Down to the final line, write out the material beneath exactly, without pictures.

※ ※ ※

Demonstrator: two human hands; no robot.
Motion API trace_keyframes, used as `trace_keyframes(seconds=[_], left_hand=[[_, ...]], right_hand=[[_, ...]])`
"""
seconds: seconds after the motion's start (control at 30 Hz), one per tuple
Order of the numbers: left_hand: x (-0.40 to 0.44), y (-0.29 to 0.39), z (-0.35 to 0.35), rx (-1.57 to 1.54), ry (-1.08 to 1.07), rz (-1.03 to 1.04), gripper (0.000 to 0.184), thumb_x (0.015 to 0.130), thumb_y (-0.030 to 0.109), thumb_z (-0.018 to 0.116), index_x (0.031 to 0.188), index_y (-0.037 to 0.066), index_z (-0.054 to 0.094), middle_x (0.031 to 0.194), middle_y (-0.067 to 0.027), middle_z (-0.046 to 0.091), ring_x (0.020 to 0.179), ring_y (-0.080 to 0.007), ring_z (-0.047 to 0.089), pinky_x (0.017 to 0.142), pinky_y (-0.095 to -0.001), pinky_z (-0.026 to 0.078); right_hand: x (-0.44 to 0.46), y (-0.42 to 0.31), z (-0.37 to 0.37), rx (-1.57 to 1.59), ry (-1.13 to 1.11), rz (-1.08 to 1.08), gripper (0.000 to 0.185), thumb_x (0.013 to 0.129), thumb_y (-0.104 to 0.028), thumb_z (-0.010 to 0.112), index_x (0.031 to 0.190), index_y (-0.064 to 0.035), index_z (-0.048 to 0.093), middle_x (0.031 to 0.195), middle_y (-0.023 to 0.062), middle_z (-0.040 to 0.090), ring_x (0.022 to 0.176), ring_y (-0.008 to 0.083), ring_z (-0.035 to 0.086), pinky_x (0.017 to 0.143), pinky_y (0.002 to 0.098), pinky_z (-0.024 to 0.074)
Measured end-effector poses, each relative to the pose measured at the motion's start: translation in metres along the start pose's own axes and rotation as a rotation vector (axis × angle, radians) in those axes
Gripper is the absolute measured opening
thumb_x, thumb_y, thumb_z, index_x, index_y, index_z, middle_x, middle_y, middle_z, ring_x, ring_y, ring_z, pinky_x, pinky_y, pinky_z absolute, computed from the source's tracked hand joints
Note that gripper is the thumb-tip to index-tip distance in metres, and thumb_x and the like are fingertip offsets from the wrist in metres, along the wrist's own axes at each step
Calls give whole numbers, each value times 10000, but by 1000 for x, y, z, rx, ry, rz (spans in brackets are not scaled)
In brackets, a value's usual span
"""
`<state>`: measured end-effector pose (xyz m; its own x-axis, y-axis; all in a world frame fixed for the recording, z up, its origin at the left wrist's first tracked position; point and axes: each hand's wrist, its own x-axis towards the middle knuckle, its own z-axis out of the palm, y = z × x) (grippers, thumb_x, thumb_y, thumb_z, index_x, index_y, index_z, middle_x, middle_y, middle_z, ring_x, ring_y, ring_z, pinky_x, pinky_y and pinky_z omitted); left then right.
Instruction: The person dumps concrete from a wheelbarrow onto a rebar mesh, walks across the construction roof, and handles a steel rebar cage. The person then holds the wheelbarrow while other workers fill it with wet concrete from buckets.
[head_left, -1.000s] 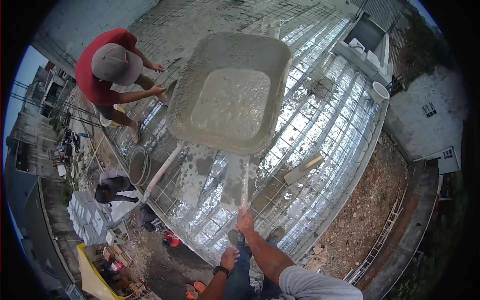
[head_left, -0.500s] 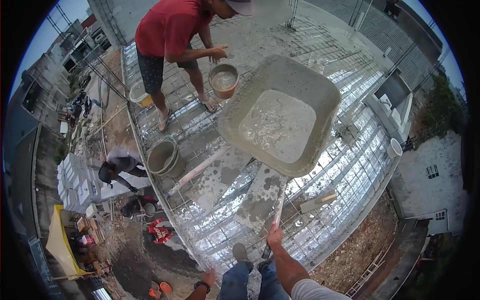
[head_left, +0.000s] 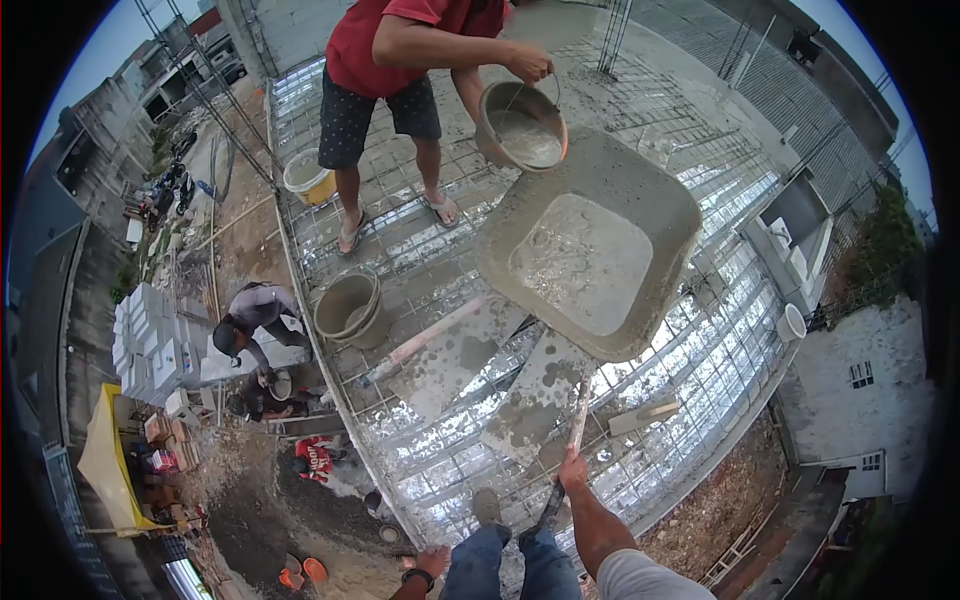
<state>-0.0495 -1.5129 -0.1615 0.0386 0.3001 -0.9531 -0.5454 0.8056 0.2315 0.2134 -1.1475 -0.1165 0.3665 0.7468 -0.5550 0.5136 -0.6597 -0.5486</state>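
Observation:
My right hand is closed around the wheelbarrow handle, below the tray. The grey wheelbarrow stands in front of me with wet concrete in it. At its far left rim, a co-worker in a red shirt grips a bucket by its wire handle and body. That bucket is tilted towards me and has wet mix inside. Low beside my left leg, my left hand is open and holds nothing, with a dark band on the wrist.
Mesh rebar covers the deck, with splattered boards underfoot. Buckets and a yellow pail stand near the left edge, which drops to ground where people work. A wooden float lies right.
The co-worker has brought the bucket right and up to the wheelbarrow's rim, with both hands on it. The view has shifted slightly. My right hand still grips the handle.

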Motion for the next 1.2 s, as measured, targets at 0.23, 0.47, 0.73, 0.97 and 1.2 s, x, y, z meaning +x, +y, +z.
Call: trace_keyframes(seconds=[0.23, 0.47, 0.73, 0.97, 1.2], left_hand=[[-44, 66, 48, 552, 208, 199, 488, 852, 548, 602, 867, 65, 670, 788, -43, 686, 697, -157, 661, 682, -312, 513], [-80, 136, 44, 839, 361, 259, 570, 849, 578, 552, 1045, 57, 676, 1085, -192, 657, 1063, -316, 607, 924, -391, 457], [-86, 148, 55, 623, 318, 312, 522, 826, 522, 636, 1012, 34, 658, 878, -127, 695, 822, -200, 670, 777, -338, 506], [-96, 143, 66, 537, 237, 312, 460, 824, 477, 661, 939, 31, 642, 765, -66, 664, 630, -157, 647, 549, -313, 494], [-108, 159, 59, 487, 172, 297, 342, 862, 389, 654, 810, 54, 609, 669, -18, 592, 551, -137, 566, 492, -293, 454]], right_hand=[[-19, -14, -29, -180, -150, -98, 580, 840, -459, 587, 1045, 82, 628, 931, 288, 652, 924, 408, 644, 789, 445, 489], [-17, 99, -16, -437, -207, -121, 687, 863, -551, 542, 1102, 91, 601, 1096, 252, 630, 978, 358, 628, 841, 416, 483], [-62, 98, -67, -472, -533, -263, 480, 864, -416, 619, 1090, 8, 613, 952, 184, 663, 886, 316, 649, 792, 402, 506], [-77, 47, -106, -162, -371, -8, 477, 827, -332, 672, 1197, -54, 560, 987, 195, 661, 871, 324, 659, 724, 414, 539], [-75, 75, -124, -135, -223, 21, 439, 882, -398, 629, 1003, 23, 626, 836, 118, 667, 659, 215, 655, 538, 350, 520]])
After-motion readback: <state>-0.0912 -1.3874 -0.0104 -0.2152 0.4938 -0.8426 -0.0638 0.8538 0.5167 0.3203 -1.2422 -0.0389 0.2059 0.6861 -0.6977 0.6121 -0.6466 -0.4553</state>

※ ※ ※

→ REPLY TO THE EXERCISE:
Demonstrator: two human hands; no robot.
Motion API trace_keyframes, used as `trace_keyframes(seconds=[_], left_hand=[[_, ...]], right_hand=[[_, ...]])`
"""
seconds: seconds after the motion's start (control at 30 Hz), one per tuple
Order of the numbers: left_hand: x (-0.40 to 0.44), y (-0.29 to 0.39), z (-0.35 to 0.35), rx (-1.57 to 1.54), ry (-1.08 to 1.07), rz (-1.03 to 1.04), gripper (0.000 to 0.184), thumb_x (0.015 to 0.130), thumb_y (-0.030 to 0.109), thumb_z (-0.018 to 0.116), index_x (0.031 to 0.188), index_y (-0.037 to 0.066), index_z (-0.054 to 0.094), middle_x (0.031 to 0.194), middle_y (-0.067 to 0.027), middle_z (-0.046 to 0.091), ring_x (0.020 to 0.179), ring_y (-0.080 to 0.007), ring_z (-0.047 to 0.089), pinky_x (0.017 to 0.142), pinky_y (-0.095 to -0.001), pinky_z (-0.026 to 0.078); right_hand: x (-0.44 to 0.46), y (-0.42 to 0.31), z (-0.37 to 0.37), rx (-1.57 to 1.59), ry (-1.13 to 1.11), rz (-1.08 to 1.08), gripper (0.000 to 0.185), thumb_x (0.013 to 0.129), thumb_y (-0.104 to 0.028), thumb_z (-0.010 to 0.112), index_x (0.031 to 0.190), index_y (-0.064 to 0.035), index_z (-0.048 to 0.093), middle_x (0.031 to 0.195), middle_y (-0.023 to 0.062), middle_z (-0.040 to 0.090), ring_x (0.022 to 0.176), ring_y (-0.008 to 0.083), ring_z (-0.035 to 0.086), pinky_x (0.017 to 0.143), pinky_y (0.002 to 0.098), pinky_z (-0.024 to 0.074)
Measured end-effector poses, each relative to the pose measured at the motion's start: translation in metres along the start pose's own axes and rotation as a rotation vector (axis × angle, radians) in those axes
Gripper is the absolute measured opening
thumb_x, thumb_y, thumb_z, index_x, index_y, index_z, middle_x, middle_y, middle_z, ring_x, ring_y, ring_z, pinky_x, pinky_y, pinky_z absolute, computed from the source's tracked hand joints
Note that gripper is the thumb-tip to index-tip distance in metres, and thumb_x and the like are fingertip offsets from the wrist in metres, along the wrist's own axes at each step
Calls give whole numbers, each value times 10000, but by 1000 for x, y, z, rx, ry, rz (spans in brackets are not scaled)
In brackets, a value's usual span
"""
`<state>`: measured end-effector pose (xyz m; its own x-axis, y-axis; all in a world frame fixed for the recording, z up, its origin at the left wrist's first tracked position; point and axes: each hand's wrist, its own x-axis towards the middle knuckle, its own z-axis out of the palm, y = z × x) (grippers, thumb_x, thumb_y, thumb_z, index_x, index_y, index_z, middle_x, middle_y, middle_z, ring_x, ring_y, ring_z, pinky_x, pinky_y and pinky_z omitted); left then right.
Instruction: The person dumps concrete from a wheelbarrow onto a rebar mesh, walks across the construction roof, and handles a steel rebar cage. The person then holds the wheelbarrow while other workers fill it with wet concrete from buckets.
[head_left, -1.000s] 
[head_left, -0.500s] 
[head_left, +0.000s] 
<state>-0.0495 -1.5129 -0.1615 0.0386 0.3001 -0.9531 -0.5454 0.8056 0.2315 0.2134 -1.1475 -0.1165 0.3665 0.7468 -0.5550 0.5136 -0.6597 -0.5486</state>
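Observation:
My right hand is closed around the wheelbarrow handle, below the tray. The grey wheelbarrow stands in front of me with wet concrete in it. At its far left rim, a co-worker in a red shirt grips a bucket by its wire handle and body. That bucket is tilted towards me and has wet mix inside. Low beside my left leg, my left hand is open and holds nothing, with a dark band on the wrist.
Mesh rebar covers the deck, with splattered boards underfoot. Buckets and a yellow pail stand near the left edge, which drops to ground where people work. A wooden float lies right.
The co-worker has brought the bucket right and up to the wheelbarrow's rim, with both hands on it. The view has shifted slightly. My right hand still grips the handle.
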
Motion for the next 1.2 s, as measured, targets at 0.23, 0.47, 0.73, 0.97 and 1.2 s, x, y, z meaning +x, +y, +z.
Call: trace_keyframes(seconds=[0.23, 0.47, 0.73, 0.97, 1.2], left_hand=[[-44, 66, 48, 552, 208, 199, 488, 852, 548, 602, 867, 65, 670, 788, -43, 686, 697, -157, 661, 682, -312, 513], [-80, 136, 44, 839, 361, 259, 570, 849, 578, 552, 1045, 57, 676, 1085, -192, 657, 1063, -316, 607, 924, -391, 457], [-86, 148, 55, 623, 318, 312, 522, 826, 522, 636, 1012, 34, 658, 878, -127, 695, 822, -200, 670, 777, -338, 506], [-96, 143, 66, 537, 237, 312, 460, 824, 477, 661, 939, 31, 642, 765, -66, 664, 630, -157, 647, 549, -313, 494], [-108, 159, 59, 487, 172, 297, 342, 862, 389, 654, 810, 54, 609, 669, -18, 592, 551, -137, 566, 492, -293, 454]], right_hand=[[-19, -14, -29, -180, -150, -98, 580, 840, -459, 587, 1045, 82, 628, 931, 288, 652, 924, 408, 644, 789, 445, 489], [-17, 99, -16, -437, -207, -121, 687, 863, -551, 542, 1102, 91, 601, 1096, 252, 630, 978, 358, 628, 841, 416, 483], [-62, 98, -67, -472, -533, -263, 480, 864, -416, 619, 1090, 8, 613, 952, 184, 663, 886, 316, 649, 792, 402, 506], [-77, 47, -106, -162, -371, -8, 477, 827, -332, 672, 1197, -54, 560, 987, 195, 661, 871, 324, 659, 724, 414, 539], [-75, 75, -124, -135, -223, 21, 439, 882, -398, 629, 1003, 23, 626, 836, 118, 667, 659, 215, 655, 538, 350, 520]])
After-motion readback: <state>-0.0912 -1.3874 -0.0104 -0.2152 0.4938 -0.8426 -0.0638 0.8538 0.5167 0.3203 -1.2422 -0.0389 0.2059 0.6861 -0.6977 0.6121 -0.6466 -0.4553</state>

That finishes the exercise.